(Work item): Only one stretch of the listing below is wanted. Give it again exactly, from the line with "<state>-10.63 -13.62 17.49" through the line with "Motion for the".

↓

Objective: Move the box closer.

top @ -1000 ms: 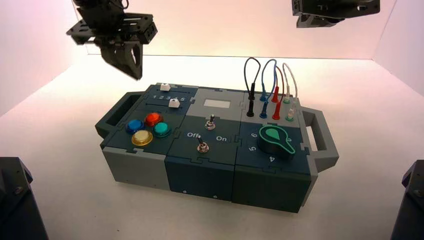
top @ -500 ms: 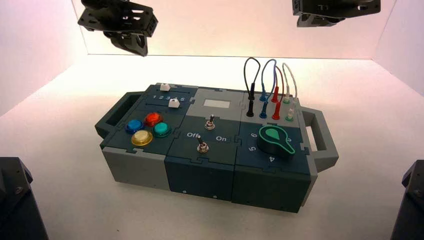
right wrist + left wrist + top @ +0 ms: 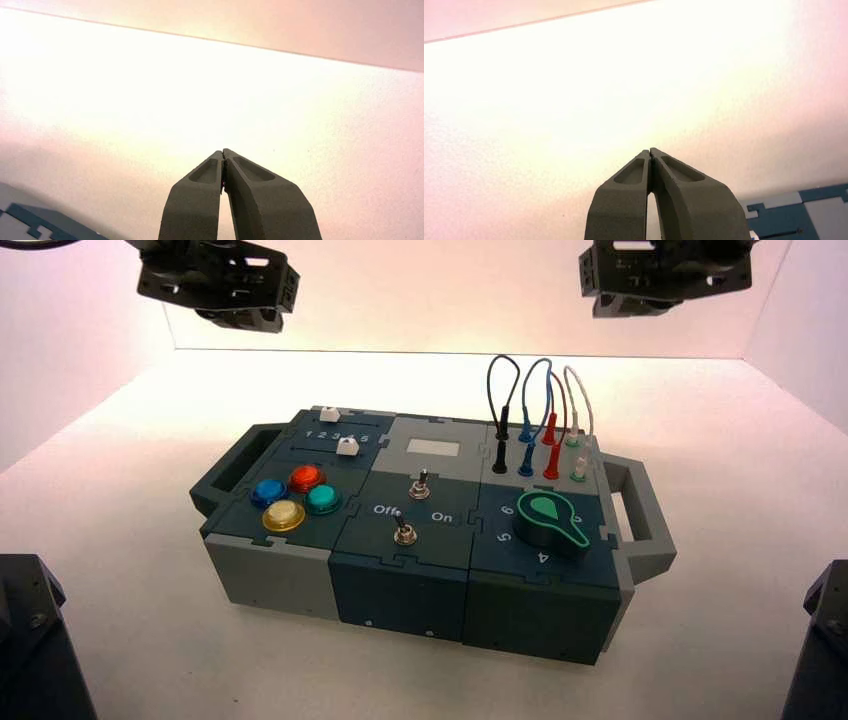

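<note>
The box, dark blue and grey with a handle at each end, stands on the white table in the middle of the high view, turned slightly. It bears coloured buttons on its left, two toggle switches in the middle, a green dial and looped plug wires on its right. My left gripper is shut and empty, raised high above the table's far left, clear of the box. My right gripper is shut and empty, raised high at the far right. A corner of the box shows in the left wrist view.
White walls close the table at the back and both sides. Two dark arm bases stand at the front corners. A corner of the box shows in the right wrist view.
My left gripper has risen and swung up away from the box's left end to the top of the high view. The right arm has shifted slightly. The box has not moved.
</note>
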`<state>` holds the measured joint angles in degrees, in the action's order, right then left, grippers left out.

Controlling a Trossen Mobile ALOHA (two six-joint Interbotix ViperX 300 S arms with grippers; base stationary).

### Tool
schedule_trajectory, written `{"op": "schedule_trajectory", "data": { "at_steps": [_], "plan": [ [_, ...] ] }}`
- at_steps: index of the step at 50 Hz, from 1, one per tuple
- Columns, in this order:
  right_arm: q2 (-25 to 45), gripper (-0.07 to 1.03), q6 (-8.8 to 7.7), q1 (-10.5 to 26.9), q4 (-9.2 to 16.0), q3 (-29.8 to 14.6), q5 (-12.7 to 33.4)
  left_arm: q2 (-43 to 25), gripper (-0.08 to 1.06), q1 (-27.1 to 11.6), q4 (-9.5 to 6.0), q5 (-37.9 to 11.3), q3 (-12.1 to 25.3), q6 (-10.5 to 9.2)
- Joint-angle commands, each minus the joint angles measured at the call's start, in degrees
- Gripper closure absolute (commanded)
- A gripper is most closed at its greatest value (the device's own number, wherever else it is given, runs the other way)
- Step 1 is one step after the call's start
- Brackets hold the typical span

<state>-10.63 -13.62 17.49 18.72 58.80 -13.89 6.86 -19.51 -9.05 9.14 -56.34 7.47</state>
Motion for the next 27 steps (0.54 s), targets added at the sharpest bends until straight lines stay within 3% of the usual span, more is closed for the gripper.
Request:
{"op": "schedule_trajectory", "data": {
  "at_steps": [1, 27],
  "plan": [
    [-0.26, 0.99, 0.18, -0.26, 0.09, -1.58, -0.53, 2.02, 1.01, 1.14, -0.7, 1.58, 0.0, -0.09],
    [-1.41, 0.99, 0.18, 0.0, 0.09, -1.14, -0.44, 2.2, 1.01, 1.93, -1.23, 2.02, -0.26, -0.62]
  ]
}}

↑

(Output below):
<state>-10.63 -13.62 17.49 18.72 58.80 -13.89 6.86 -19.51 -9.05 9.14 -56.34 7.47</state>
Motion for the next 27 steps (0.54 s), targets added at the sharpest bends until straight lines stay within 3% of the usual span, more is closed for the gripper.

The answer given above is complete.